I hoped it didn’t … truly. If that broadcast were real, there’d be heat on me in double-time. I ran pathetically, under the amber influence, into the deepest darkness I could find. The cemetery was perfect, and I braced myself against a stone mausoleum to catch my breath and to think.
My head was swimming; my thoughts erratic. I couldn’t be sure my Not-quite-Caleb just sitting in front of me hadn’t been sent to scare me right back to the wretched chaos I escaped.
Escape. What was I thinking? There would be no such thing. Those moments walking to find a bar comprised the most ‘freedom’ I had known since I saw my Lila become lifeless before me. I wanted to turn back time. Back to when Lila and I began. I could vaguely remember how new love felt, and wondered if I had taken it all for granted. After my diagnosis I lived life in a down-ward spiral but this whole fiasco revealed that even that was a construct for my illusion. I wanted to puke. To think that I had been a pawn in her double-life was blowing my mind as I also rationalized the risk she had taken to save me.
There was no one to save me now. The irony of the cemetery was not lost on me. Nothing would have suited my life more than leaving it, but I would prefer to fair better than Lila when death comes for me. I clutched my head as my thoughts dizzied me. I couldn’t decide anymore whether I loved or hated Lila.

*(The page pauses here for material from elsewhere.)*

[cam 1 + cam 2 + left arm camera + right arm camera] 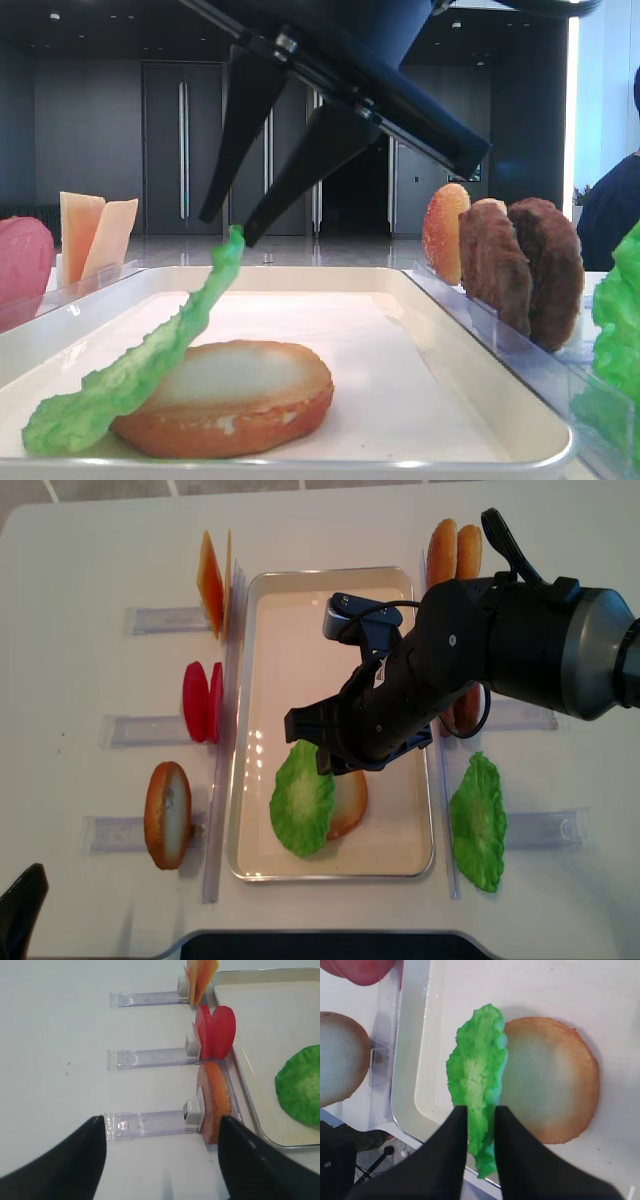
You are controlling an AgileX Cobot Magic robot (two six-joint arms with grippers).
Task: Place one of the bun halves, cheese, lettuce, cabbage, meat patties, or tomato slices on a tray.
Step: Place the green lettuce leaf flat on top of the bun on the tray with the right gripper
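Lettuce (479,1080) leans on bun half (550,1077); right jaws straddle its edge, slightly parted.

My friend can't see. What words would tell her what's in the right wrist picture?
Two black fingers of the right gripper straddle a bright green lettuce leaf that drapes over the edge of a bun half lying flat on the white tray.

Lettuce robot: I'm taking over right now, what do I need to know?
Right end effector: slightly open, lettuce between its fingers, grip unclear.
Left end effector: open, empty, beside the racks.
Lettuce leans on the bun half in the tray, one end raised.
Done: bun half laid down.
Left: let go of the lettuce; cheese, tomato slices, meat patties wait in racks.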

Any ‘freedom’ in thought was a liberty I no longer had. Not-quite-Caleb appearing out of the blue had made that painfully clear. Beyond that, any future I may have entertained was quite likely to go up in smoke at the hands of a thug. And where were those fucking nanites when I needed them? I couldn’t make sense of the bartender being pissed, and Not-quite-Caleb so elusive. My hands slid down the cold stone.

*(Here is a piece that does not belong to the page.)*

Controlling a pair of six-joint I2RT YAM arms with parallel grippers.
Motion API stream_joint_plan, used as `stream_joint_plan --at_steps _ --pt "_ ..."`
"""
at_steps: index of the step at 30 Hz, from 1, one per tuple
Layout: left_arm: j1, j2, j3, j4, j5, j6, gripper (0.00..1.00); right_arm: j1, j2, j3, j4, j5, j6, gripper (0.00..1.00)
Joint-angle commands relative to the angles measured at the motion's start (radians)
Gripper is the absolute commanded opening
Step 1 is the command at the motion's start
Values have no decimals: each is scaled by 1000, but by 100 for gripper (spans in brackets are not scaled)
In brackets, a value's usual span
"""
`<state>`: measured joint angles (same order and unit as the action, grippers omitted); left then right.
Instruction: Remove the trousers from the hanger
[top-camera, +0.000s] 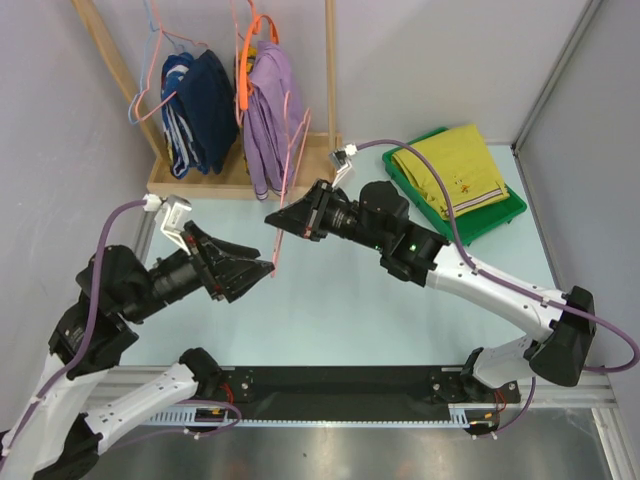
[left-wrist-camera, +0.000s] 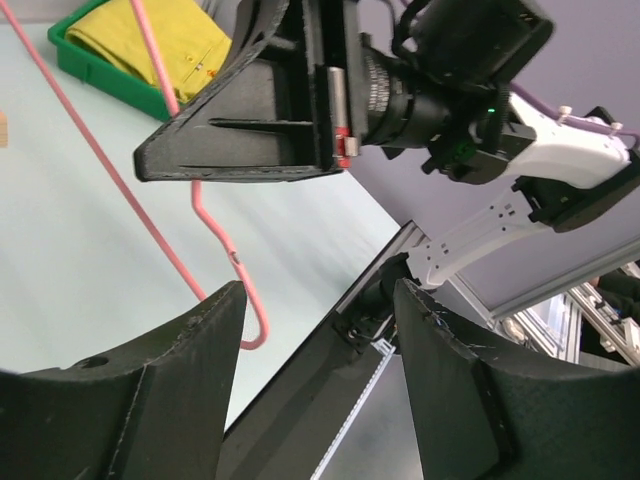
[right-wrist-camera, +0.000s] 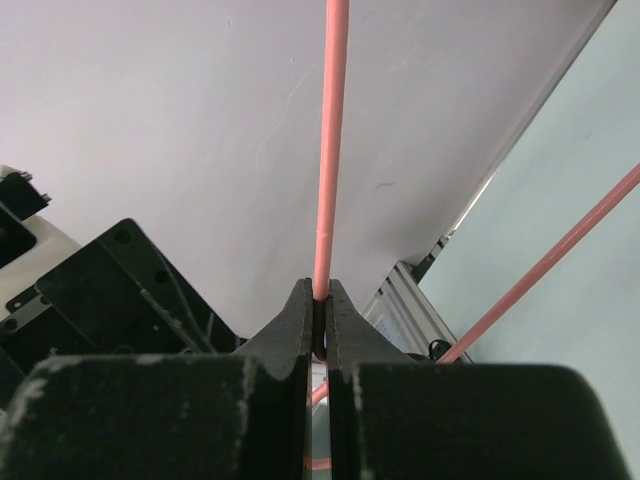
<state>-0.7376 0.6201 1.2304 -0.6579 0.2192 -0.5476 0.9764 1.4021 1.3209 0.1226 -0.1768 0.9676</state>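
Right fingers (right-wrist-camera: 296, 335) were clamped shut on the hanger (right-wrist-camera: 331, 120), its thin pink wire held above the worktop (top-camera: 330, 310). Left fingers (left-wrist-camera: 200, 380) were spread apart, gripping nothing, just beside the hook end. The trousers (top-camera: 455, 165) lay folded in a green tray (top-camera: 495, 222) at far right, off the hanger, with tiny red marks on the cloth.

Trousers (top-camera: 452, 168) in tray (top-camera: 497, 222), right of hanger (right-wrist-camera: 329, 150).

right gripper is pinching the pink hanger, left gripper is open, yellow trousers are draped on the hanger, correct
Not quite: the trousers are off the hanger, folded in the green tray, as the top view shows. The right gripper does pinch the hanger and the left gripper is open.
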Motion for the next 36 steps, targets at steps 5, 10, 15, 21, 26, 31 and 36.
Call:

“Fuckkkkk!” The burns were killing me.
“You’re becoming so simple,” jeered Not-quite-Caleb
“And you’re becoming IRRELEVANT,” I groaned as I lunged at him.
My face hit the dirt. There was no one there. No one and nothing but the laughter … mocking me, goading me. I struggled to clear my head. He didn’t want anything from me, so he had told me in the bar. One thing was certain. The others who DID want something from me would not stop.
“You don’t get it yet, do you?” he had said. I hadn’t gotten very damned much about recent days but it didn’t matter I decided. My life … no, WAIT … I couldn’t call it that … my ‘existence’ had been scaled down to one element, the way I was seeing things; survival – moment to moment. I told myself it didn’t matter whether the bar existed. Fuck Not-quite-Caleb and his psycho-babble!
In the distance, sirens broke the silence. I had to keep on the move … but to where?